§ What you have to do: For the material that follows, state how many lines contain the word "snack", and add nothing.

§ Data below:
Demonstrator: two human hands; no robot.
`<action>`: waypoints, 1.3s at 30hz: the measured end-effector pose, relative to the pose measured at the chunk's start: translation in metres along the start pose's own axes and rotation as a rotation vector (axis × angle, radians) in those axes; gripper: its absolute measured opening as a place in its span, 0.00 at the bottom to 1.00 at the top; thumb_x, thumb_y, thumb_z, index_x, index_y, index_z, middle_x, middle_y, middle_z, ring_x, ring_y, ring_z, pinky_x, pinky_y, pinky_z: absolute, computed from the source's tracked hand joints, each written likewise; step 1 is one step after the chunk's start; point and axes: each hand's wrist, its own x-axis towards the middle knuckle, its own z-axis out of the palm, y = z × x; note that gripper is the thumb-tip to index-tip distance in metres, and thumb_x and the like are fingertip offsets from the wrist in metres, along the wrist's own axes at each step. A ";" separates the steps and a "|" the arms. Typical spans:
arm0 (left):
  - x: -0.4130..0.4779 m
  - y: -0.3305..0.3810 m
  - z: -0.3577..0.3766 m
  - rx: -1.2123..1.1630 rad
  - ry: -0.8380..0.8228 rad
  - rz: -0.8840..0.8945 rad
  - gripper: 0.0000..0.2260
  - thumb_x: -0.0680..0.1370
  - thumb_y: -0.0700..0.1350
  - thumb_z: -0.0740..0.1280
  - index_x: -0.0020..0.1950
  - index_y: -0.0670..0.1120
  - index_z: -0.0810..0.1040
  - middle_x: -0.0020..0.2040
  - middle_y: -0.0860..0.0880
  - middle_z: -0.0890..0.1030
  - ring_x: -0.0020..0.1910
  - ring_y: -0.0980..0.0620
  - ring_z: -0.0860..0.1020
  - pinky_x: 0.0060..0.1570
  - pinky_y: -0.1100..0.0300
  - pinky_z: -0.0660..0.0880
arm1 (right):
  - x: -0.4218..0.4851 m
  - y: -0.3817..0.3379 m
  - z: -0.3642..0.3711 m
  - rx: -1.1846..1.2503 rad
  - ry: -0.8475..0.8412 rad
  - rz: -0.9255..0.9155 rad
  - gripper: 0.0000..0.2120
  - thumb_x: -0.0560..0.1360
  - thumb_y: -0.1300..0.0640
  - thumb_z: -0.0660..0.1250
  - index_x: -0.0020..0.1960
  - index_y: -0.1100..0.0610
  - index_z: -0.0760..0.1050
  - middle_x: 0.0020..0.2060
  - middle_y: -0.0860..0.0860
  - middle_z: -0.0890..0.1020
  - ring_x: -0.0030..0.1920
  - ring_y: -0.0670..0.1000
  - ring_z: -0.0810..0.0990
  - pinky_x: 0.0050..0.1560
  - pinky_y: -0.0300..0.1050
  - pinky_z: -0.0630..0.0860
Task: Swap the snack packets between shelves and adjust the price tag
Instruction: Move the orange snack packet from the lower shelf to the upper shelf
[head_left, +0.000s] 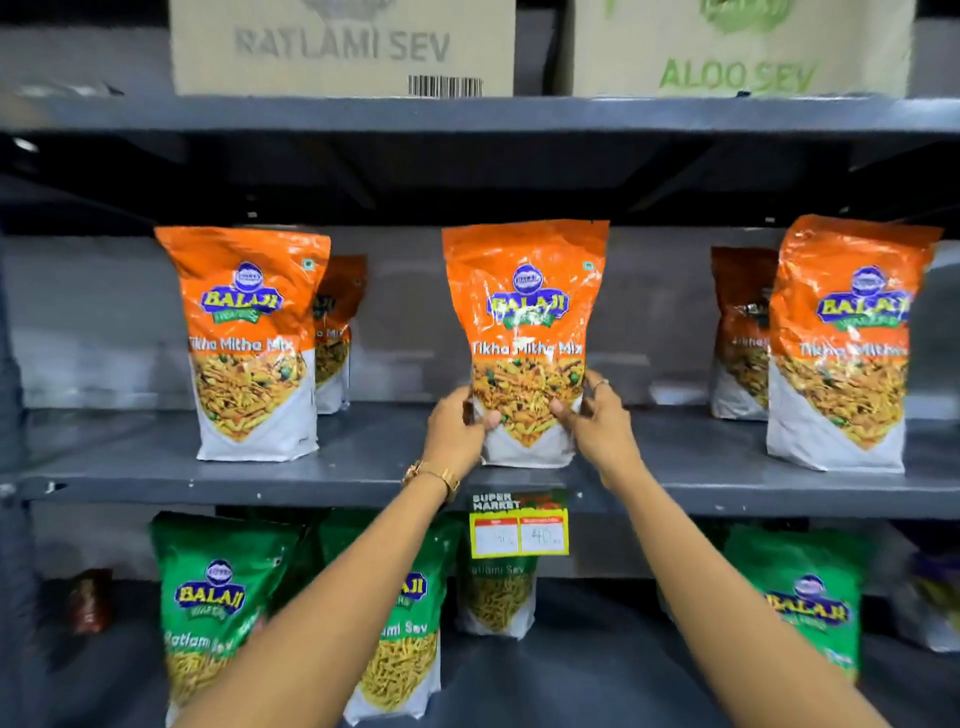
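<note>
While both hands grip its lower part, the middle orange packet (524, 332) stands upright near the front edge of the middle shelf (363, 483), its base on the shelf. The left hand (457, 426) clasps the packet's lower left side, thumb on the front, and wears a gold bracelet (434, 475) at the wrist. The right hand (597, 415) pinches the lower right side, thumb in front and fingers curled round the edge, with a ring on one finger. A second orange packet (249, 338) stands toward the shelf's left end with another partly hidden behind it, and a third (847, 343) stands toward the right end, also with one behind. A yellow price tag (519, 530) hangs from the shelf's front edge just below the held packet; its figures are too blurred to read. On the lower shelf (571, 675) stand green packets (218, 603), left, centre and right. Two cartons (343, 47) sit on the top shelf (467, 111).
</note>
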 end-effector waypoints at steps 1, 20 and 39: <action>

§ Solution to the exercise: 2